Vlisco, a Dutch fabric company established in the Netherlands in 1846, designed and produced cloth sold all over West Africa. Today it continues to design many of the most popular fabrics sold in the region, though the cloth itself is named and given its particular cultural significance by local women.
Even dashiki tops, as popularized in the United States in the late 1960s, were styled from Vlisco’s Angelina print, which in turn was taken from a longstanding West African tunic design.
For centuries, patterns have been a way to communicate without saying a word, and it can be jarring for some to see these designs worn without regard to their original messages. (Some of the cloth used now for shorts, halter dresses and jumpsuits holds specific meaning in Nigeria or Ghana, where it may signal that one is pregnant, newly married or mourning a relative.) But others say there is no way to stop cultural innovation.

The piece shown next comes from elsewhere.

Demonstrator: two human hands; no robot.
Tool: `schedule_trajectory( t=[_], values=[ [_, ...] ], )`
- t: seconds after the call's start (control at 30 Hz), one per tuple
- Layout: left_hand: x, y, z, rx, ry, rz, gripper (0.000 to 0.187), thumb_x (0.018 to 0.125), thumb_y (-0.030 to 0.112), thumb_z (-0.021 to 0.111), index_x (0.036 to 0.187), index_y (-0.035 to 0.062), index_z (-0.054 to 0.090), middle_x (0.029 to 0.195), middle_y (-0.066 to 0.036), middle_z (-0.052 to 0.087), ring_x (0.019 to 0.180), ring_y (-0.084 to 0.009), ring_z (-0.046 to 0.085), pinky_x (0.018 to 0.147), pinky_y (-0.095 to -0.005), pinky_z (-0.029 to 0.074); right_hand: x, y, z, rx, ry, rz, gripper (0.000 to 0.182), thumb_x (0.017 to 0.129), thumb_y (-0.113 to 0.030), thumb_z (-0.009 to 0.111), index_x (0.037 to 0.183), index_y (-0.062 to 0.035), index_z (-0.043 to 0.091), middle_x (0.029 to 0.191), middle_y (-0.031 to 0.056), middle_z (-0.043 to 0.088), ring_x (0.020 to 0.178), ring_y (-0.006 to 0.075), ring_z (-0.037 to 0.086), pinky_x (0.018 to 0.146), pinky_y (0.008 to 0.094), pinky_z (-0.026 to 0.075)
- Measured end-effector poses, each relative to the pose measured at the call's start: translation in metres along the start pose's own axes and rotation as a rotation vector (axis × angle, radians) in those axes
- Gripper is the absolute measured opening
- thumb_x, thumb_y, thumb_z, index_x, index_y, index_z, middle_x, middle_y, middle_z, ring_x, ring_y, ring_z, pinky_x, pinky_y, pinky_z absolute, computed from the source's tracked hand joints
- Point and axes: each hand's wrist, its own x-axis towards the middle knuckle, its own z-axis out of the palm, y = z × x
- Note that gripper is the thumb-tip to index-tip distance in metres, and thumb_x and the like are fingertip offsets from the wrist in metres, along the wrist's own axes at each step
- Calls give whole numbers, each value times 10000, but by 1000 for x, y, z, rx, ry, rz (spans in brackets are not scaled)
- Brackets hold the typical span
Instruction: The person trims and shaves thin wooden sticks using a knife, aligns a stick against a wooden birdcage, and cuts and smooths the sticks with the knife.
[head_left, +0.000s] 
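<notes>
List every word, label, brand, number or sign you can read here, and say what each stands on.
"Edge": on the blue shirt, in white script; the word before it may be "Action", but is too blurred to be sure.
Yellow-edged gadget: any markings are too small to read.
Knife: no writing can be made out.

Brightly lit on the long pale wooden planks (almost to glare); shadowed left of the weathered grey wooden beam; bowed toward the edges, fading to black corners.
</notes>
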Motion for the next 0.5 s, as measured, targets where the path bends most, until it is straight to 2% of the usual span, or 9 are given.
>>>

“There is a time to say you want to wear something because you look really good in it, and you like it,” said Paulette Young, the director of the Young Robertson Gallery in New York, which specializes in the visual arts of Africa. “And that’s OK, too.” Ms. Young wrote her dissertation on the Dutch origins of African wax fabrics.
Scot Brown, an associate professor at U.C.L.A. and a historian of African-American social movements and popular culture, is not worried about whether ankara print will lose its significance for the African-American community if it goes mainstream. Though he loves his D’iyanu blazers, he sees the innovative use of this print for Western business clothes as another sign that African fashion will constantly evolve and adapt to changing conditions.